Start of Data below

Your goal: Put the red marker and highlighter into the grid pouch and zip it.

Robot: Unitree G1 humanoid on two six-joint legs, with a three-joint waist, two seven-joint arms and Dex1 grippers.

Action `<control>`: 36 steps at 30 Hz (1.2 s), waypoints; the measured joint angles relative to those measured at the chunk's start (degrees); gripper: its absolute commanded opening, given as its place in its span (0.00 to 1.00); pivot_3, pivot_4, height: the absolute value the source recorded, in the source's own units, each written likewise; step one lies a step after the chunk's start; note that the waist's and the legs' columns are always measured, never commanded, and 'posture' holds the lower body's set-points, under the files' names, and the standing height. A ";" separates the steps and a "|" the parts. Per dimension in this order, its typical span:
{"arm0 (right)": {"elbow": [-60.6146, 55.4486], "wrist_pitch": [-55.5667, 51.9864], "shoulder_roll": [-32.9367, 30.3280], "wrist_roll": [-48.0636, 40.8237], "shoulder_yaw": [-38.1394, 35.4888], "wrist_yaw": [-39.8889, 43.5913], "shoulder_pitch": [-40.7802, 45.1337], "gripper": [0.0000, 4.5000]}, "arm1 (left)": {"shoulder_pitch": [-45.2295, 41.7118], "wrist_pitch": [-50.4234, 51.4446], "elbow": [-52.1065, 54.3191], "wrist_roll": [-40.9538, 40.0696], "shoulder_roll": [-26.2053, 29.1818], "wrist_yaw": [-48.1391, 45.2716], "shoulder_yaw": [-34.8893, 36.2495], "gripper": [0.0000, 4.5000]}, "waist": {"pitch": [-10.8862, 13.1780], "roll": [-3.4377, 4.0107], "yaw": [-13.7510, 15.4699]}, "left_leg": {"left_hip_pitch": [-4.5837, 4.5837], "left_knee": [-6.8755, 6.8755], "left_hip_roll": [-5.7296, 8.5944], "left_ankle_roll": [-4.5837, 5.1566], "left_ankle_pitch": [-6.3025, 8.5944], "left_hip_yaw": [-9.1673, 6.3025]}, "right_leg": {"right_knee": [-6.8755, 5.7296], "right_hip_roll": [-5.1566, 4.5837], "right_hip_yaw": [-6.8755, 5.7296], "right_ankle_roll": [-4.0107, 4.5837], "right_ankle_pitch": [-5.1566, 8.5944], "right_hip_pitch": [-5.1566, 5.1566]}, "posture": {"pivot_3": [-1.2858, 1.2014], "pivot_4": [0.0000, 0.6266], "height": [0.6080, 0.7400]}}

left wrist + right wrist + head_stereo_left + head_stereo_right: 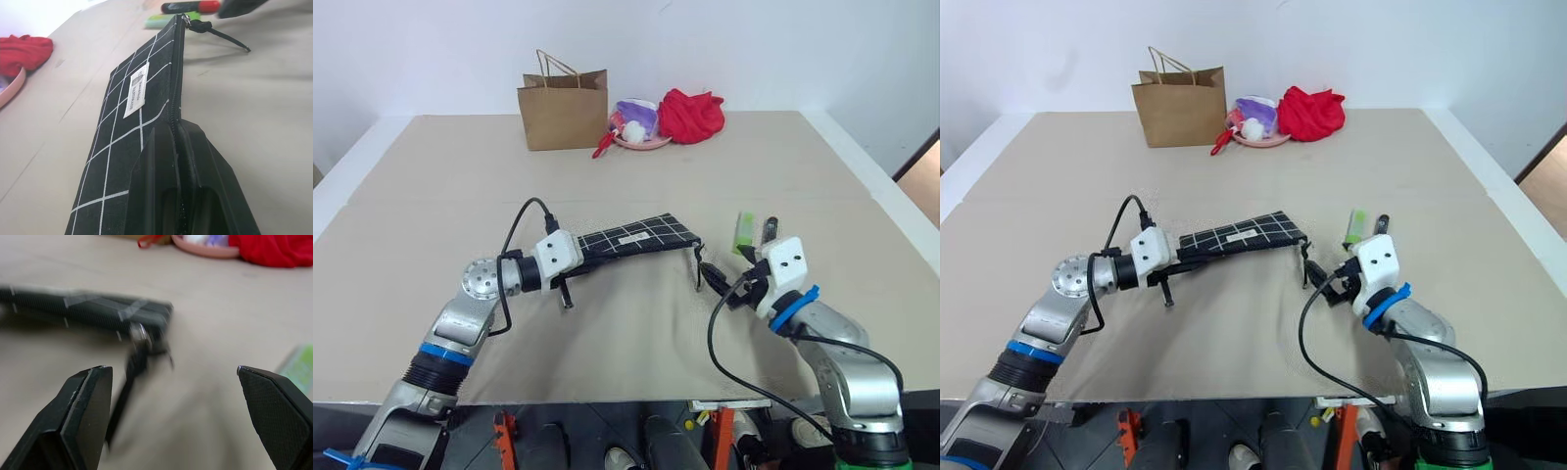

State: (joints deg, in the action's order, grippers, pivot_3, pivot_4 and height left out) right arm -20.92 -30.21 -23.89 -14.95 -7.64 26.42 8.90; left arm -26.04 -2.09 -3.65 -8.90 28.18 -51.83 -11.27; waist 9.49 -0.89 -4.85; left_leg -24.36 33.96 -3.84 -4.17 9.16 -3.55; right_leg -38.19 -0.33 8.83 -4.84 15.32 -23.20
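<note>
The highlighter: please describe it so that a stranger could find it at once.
On the beige table, look just ahead of the right gripper. The highlighter lies there, beside a red marker. It is the stubby light-green one, while its neighbour is red and black.

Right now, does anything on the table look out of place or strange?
Yes. The left gripper holds the grid pouch up by one end, zipper apparently closed, while the highlighter and red marker lie outside on the table.
</note>
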 measured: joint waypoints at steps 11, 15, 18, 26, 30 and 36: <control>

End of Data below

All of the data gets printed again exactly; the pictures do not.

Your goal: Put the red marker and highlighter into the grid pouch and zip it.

Robot: Unitree G1 humanoid on two six-joint legs, with a three-joint waist, two seven-joint arms and Dex1 grippers.

Action `<control>`: 36 steps at 30 Hz (1.2 s), waypoints; the measured joint angles relative to those measured at the chunk's start (degrees); gripper: its absolute commanded opening, given as its place in its span (0.00 to 1.00); pivot_3, pivot_4, height: the absolute value the source recorded, in the source's own units, each written likewise; step one lies a step after the chunk's start; note that the waist's and the legs' columns are always measured, never commanded, and 'posture' holds the lower body's set-points, under the files' names, and the standing height. A ";" separates the steps and a "|" the parts. Per dimension in this order, its typical span:
{"arm0 (right)": {"elbow": [-60.6146, 55.4486], "wrist_pitch": [-55.5667, 51.9864], "shoulder_roll": [-32.9367, 30.3280], "wrist_roll": [-48.0636, 40.8237], "shoulder_yaw": [-38.1394, 35.4888], "wrist_yaw": [-39.8889, 43.5913], "shoulder_pitch": [-40.7802, 45.1337], "gripper": [0.0000, 4.5000]}, "arm1 (left)": {"shoulder_pitch": [-45.2295, 41.7118], "wrist_pitch": [-50.4234, 51.4446], "elbow": [-52.1065, 54.3191], "wrist_roll": [-40.9538, 40.0696], "shoulder_roll": [-26.2053, 29.1818], "wrist_yaw": [-48.1391, 45.2716], "shoulder_yaw": [-34.8893, 36.2495], "gripper": [0.0000, 4.5000]}, "waist": {"pitch": [-10.8862, 13.1780], "roll": [-3.4377, 4.0107], "yaw": [-13.7510, 15.4699]}, "left_leg": {"left_hip_pitch": [-4.5837, 4.5837], "left_knee": [-6.8755, 6.8755], "left_hip_roll": [-5.7296, 8.5944], "left_ankle_roll": [-4.5837, 5.1566], "left_ankle_pitch": [-6.3025, 8.5944], "left_hip_yaw": [-9.1673, 6.3025]}, "right_leg": {"right_knee": [-6.8755, 5.7296], "right_hip_roll": [-5.1566, 4.5837], "right_hip_yaw": [-6.8755, 5.7296], "right_ankle_roll": [-4.0107, 4.5837], "right_ankle_pitch": [-5.1566, 8.5944], "right_hip_pitch": [-5.1566, 5.1566]}, "posture": {"pivot_3": [-1.2858, 1.2014], "pivot_4": [0.0000, 0.6266], "height": [0.6080, 0.7400]}}

left wrist + right wrist + head_stereo_left + head_stereo_right: 

State: (joints deg, in the action's order, grippers, pivot_3, pivot_4 and height left out) right arm -20.92 -30.21 -23.89 -14.95 -7.64 26.42 8.90; left arm -26.04 -2.09 -3.65 -8.90 28.18 -51.83 -11.27; waist 9.49 -0.89 -4.85; left_leg -24.36 33.96 -3.84 -4.17 9.16 -3.55; right_leg -38.19 -0.33 8.83 -4.84 15.32 -23.20
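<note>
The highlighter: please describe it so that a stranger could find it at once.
On the beige table, look just ahead of the right gripper. The highlighter lies there, beside a red marker. It is the stubby light-green one, while its neighbour is red and black.

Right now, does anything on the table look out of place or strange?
Yes. The left gripper holds the grid pouch up by one end, zipper apparently closed, while the highlighter and red marker lie outside on the table.
</note>
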 measured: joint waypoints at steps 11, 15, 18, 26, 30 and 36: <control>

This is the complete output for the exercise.